Super snacks

Kelly Byer

Students share a few of their favorite sideline munchies

Mouth-watering cheesy pizza, crisp potato chips, juicy barbecued chicken wings and . gummies?

The usual Super Bowl grocery list may be filled with uninspired snacks, but opting for unique or nutritional alternatives can taste good while showing good taste.

Ian Grogan, junior paralegal studies major, usually chooses to snack on chips, pretzels and, his favorite, Swedish Fish.

“(Swedish Fish) are not really party snacks, but they’re always good,” he said, adding they are a gummy with “perfect balance” being “chewy but not too chewy.”

“Gummy Bears are way too chewy,” Grogan said.

Chris Baldwin, freshman theater production major, also enjoys gummies, but his favorite Super Bowl snack is Gummy Bears.

“It gives me something to chew on without stuffing myself,” Baldwin said.

Baldwin’s other Super Bowl snack picks include reduced-fat Cheez-Its – not because they’re healthy but because he just likes them – French Onion dip and chips, trail mix, ice cream and, every once in awhile, Oreos on pizza.

The Oreo pizza came about while looking for gross foods to eat, Baldwin said, “It started out as a dare.”

Instead of finding it gross, however, the person who tried it liked the pizza, so everyone else involved in the dare began eating it, too.

But if Oreo pizzas and gummies don’t seem so delectable, a variety of other interesting snack options are available. One alternative is to create football-themed food or cuisine native to the city of either competing team.

For some Patriots-inspired food, a quick online search produces many recipes to choose from, including Boston baked beans, New England clam chowder and Tri-Sum potato chips.

According to the Tri-Sum online store, Tri-Sum Chips have been a signature New England product since 1908.

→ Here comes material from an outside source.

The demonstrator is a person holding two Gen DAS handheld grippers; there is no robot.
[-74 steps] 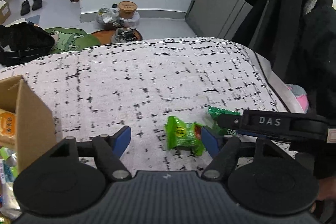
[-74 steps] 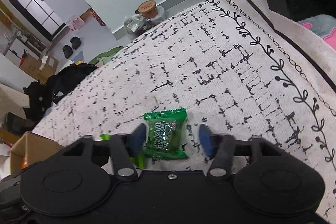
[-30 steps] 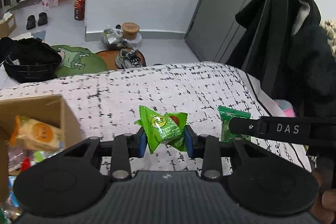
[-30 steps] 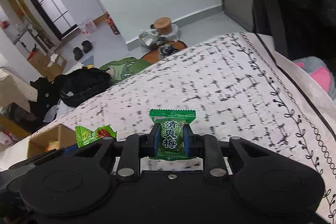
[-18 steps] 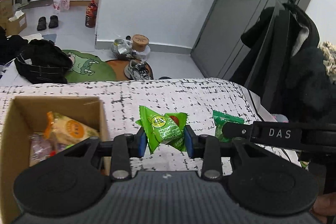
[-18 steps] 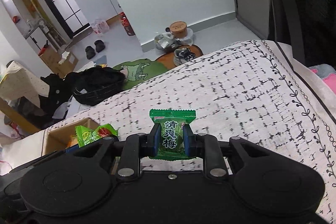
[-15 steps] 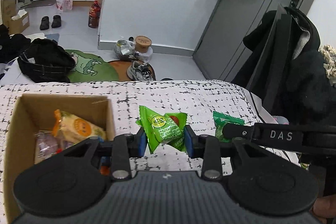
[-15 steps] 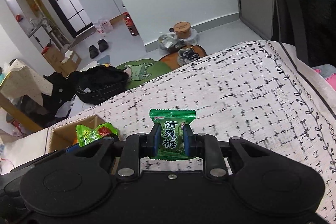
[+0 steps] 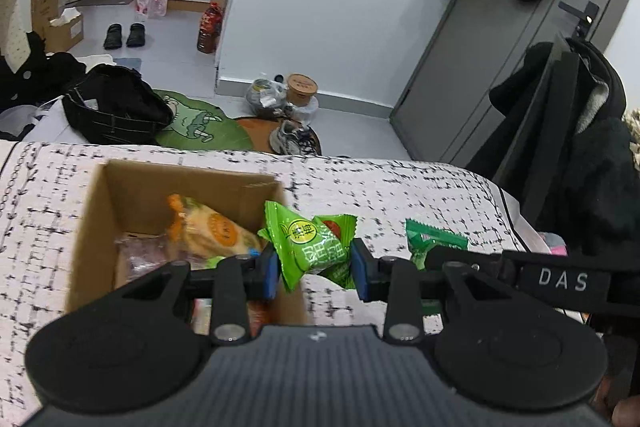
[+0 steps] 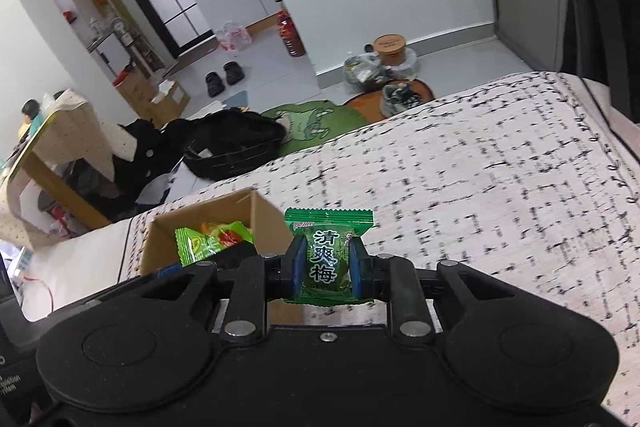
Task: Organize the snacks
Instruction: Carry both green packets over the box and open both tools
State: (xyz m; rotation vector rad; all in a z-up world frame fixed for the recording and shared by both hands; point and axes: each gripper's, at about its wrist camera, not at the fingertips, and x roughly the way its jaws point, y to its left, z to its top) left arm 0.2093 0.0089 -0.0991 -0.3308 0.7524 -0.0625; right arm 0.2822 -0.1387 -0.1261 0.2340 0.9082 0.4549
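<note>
While your left gripper (image 9: 313, 269) clamps a light-green snack packet (image 9: 310, 247) beside the cardboard box (image 9: 120, 187), your right gripper (image 10: 325, 269) pinches a dark-green candy packet (image 10: 326, 259).

The left gripper (image 9: 313, 269) points down at a slant, its blue pads (image 9: 270, 273) clamped on the sides of a bright green snack packet (image 9: 310, 247). The right gripper (image 10: 325, 269), just beside it on the right, tilts down likewise, pads (image 10: 295, 265) pinched tight on a dark green candy packet (image 10: 326, 259) held upright.
</note>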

If partygoers are Giants fans and would rather have a taste of New York, some of the many snack choices include pizza, hot dogs, soft pretzels or even a big apple. While some may be typical Super Bowl snacks, the authentic New York eats can be ordered online from Foods of New York, which delivers hot dogs, knishes, pretzels and condiments. New York style pizza can be ordered at

Another way to add some Super Bowl spirit to snacks is by incorporating team colors into food or using a football-shaped mold.

Football food molds could become football-shaped cookies, Jell-O, cake, or whatever football-shaped food imaginable.

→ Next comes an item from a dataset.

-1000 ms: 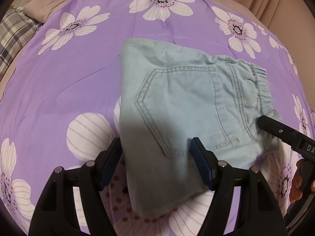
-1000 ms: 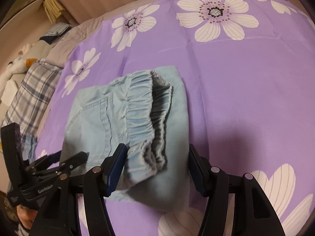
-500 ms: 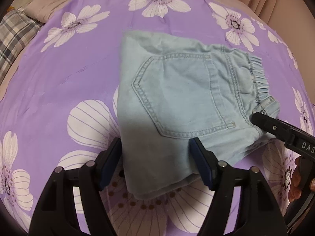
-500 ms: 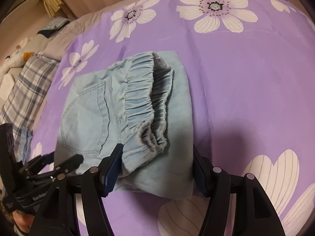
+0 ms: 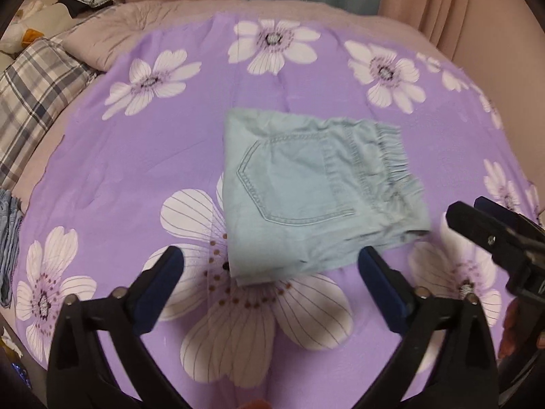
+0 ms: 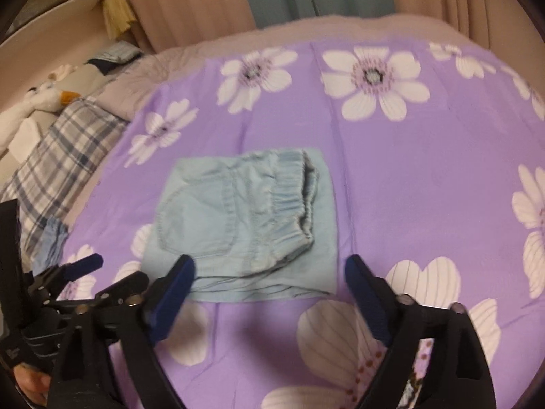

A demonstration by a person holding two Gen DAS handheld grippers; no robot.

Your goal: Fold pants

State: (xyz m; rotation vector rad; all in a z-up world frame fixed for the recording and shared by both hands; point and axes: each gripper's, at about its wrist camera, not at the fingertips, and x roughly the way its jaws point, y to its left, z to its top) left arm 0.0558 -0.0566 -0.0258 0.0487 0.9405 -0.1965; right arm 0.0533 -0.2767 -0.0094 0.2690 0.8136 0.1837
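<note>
We note light blue pants (image 5: 316, 191) folded into a compact square at mid-sheet, back pocket up, lying on the purple flowered bedsheet (image 5: 136, 170), left gripper (image 5: 272, 266) jaws opening, nothing between them, right gripper (image 6: 269, 279) likewise opening, empty, both just near the pants' near edge, plaid pillow (image 5: 34, 95) far left.

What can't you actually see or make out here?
- Underside and inner layers of the folded pants: hidden by their top layer, both views.
- Blue cloth at the left edge: cut off by the frame; unidentifiable.
- White toy on the far pillows: small, blurred.
- The person: only fingertips show, behind the grippers.
</note>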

Sophomore accounting major Katie Hintze said a football cake would be something out of the ordinary to make for Super Bowl parties. But for the usual snacks, she enjoys cookies, pizza and “definitely salsa and chips.”

Alan Groudle, senior visual communication design major, normally snacks on pretzels, pizza and chips during the Super Bowl. He said his favorite food to snack on is pizza because of its many different toppings and deliciousness.

“Pizza’s pretty traditional at a football party,” Groudle said.

But for students trying to eat healthy or keep New Year’s resolutions, these Super Bowl snacks don’t have to be their downfall.

Jodie Luidhart, registered dietician and coordinator of the Nutritional Outreach Department, said including vegetables on pizza and eating thin crust instead of thick can be more healthful.

“Loading up on the vegetables rather than meat is a good way to cut back on calories and fat,” Luidhart said.

For those who like chips and dip, healthy choices include baked or whole-grain chips and salsa, and hummus and guacamole dips rather than creamier cheesy dips. As for beverages to sip while snacking, Luidhart said “water’s always healthy.”

Baldwin, who doesn’t like carbonated beverages, drinks lemonade. He said it’s a sweeter drink he likes to substitute for water.

Grogan also doesn’t drink pop and chooses to have milk with his Super Bowl snacks instead.

Other than water, 100 percent juice and even Gatorade is healthy, as long as the portion of Gatorade is reasonable, Luidhart said. Those students who prefer pop can drink diet instead.

“I’m not saying it’s the healthier route, but you’ll cut back on calories by choosing diet pop rather than regular pop,” Luidhart said.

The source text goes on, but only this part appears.